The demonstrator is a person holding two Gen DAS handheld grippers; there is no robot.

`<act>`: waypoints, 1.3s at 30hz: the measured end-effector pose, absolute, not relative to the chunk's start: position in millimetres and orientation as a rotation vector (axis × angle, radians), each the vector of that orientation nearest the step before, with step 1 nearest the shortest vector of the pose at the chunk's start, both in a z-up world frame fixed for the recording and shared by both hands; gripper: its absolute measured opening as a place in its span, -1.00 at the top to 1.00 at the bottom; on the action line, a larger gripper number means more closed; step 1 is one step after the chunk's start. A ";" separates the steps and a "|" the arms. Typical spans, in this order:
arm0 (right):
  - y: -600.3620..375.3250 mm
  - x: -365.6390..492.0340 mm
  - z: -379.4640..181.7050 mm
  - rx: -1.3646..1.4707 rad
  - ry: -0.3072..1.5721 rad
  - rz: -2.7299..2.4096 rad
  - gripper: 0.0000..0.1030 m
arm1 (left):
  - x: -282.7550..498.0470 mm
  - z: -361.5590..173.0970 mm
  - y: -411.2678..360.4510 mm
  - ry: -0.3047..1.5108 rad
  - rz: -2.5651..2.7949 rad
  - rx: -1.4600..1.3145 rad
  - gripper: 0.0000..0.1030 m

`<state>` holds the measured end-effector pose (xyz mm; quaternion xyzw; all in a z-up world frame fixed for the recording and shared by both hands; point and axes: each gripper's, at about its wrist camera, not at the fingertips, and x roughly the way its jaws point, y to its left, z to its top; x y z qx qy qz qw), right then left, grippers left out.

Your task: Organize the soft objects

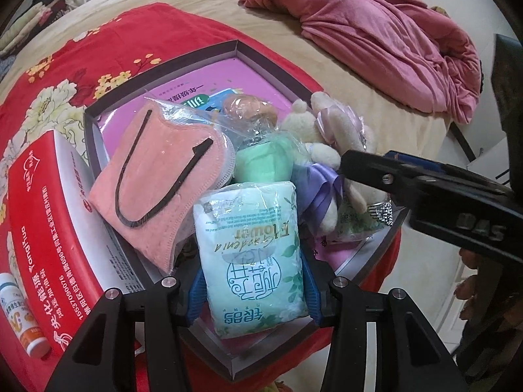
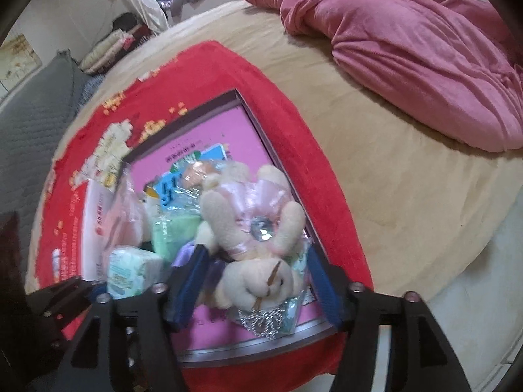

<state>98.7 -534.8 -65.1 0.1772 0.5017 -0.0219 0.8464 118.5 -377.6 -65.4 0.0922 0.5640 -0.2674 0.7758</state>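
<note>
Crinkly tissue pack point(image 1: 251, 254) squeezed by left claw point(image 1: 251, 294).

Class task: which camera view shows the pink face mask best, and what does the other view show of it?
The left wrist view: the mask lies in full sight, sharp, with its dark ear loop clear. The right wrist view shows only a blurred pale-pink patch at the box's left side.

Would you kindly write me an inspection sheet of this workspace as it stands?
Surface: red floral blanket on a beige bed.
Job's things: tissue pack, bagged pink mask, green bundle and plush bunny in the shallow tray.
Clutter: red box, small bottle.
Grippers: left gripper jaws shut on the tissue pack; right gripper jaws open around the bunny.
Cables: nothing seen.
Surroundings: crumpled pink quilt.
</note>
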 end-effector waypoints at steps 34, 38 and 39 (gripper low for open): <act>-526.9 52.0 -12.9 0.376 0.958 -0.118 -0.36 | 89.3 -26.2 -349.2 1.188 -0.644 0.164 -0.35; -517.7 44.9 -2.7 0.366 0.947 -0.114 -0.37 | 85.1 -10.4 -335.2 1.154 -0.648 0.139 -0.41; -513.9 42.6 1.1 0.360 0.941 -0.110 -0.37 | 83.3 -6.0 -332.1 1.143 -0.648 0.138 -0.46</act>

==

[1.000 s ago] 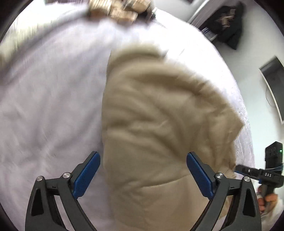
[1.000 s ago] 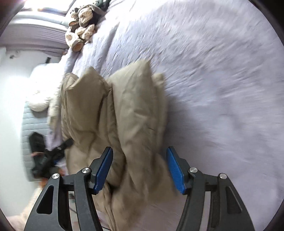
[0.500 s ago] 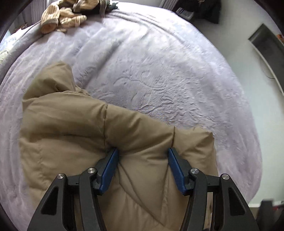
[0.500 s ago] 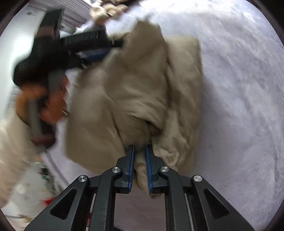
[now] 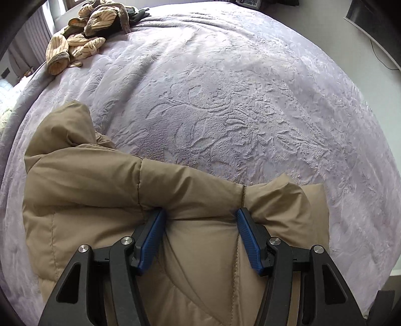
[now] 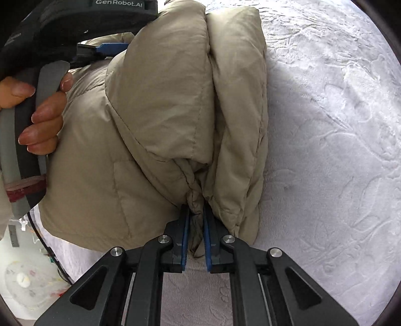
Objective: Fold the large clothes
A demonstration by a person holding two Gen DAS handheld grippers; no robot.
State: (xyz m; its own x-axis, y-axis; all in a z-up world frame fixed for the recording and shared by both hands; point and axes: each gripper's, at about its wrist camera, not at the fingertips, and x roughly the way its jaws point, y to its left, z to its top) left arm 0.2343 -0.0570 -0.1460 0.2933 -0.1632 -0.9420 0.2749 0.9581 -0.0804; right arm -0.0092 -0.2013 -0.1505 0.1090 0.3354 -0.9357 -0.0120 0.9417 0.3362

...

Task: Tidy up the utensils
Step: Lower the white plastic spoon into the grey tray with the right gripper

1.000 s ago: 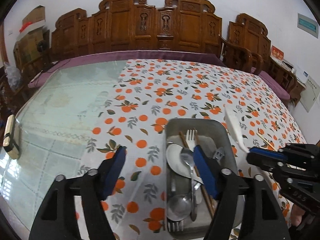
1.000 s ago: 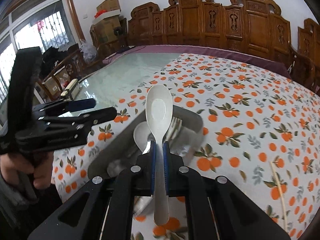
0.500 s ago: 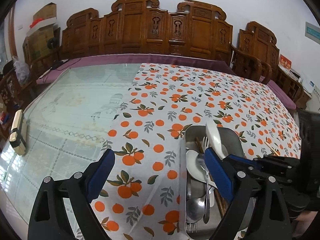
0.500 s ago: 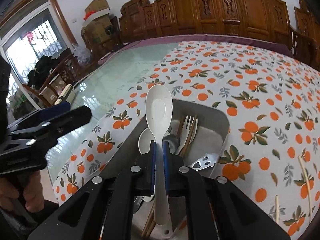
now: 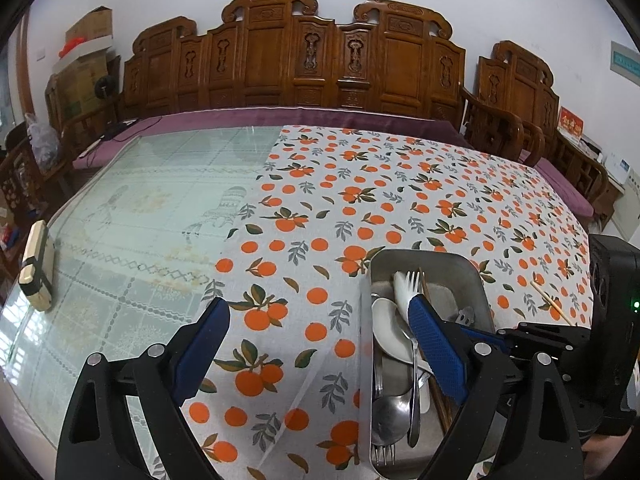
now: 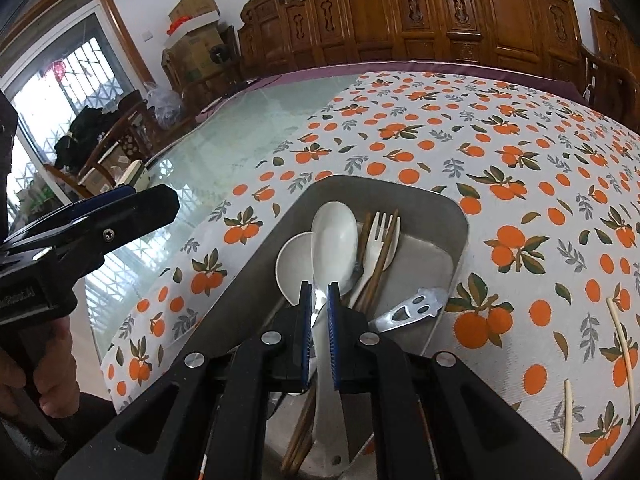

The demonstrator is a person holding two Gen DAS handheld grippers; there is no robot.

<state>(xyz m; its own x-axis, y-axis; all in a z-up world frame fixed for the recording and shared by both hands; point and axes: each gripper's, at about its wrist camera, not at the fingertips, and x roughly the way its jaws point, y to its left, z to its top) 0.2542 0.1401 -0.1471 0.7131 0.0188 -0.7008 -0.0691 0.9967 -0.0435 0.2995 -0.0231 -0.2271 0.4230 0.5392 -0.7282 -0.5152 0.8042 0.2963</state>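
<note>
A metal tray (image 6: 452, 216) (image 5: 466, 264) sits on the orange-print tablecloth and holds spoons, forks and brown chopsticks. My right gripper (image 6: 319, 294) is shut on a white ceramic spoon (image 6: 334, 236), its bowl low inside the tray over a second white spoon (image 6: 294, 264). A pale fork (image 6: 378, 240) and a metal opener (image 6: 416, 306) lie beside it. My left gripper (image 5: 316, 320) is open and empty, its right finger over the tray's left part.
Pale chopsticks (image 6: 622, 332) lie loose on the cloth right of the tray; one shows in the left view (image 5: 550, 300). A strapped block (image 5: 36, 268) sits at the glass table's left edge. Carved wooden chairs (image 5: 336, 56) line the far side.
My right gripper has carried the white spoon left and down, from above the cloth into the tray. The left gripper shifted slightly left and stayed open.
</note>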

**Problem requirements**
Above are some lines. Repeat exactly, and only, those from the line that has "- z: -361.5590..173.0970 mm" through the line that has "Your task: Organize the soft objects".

**Reply to the task**
  - z: -361.5590..173.0970 mm
  - y: -411.2678..360.4510 mm
  - ry: -0.3047..1.5108 rad
  - rz: -2.5651..2.7949 rad
  - rx: -1.4600..1.3145 rad
  - gripper: 0.0000..0.1030 m

`<state>` holds the measured end-effector pose (xyz mm; quaternion xyzw; all in a z-up world frame fixed for the recording and shared by both hands; point and axes: each gripper's, at about its wrist camera, not at the fingertips, and x roughly the way its jaws point, y to its left, z to its top; x y z qx qy qz qw), right then left, grippers left out.

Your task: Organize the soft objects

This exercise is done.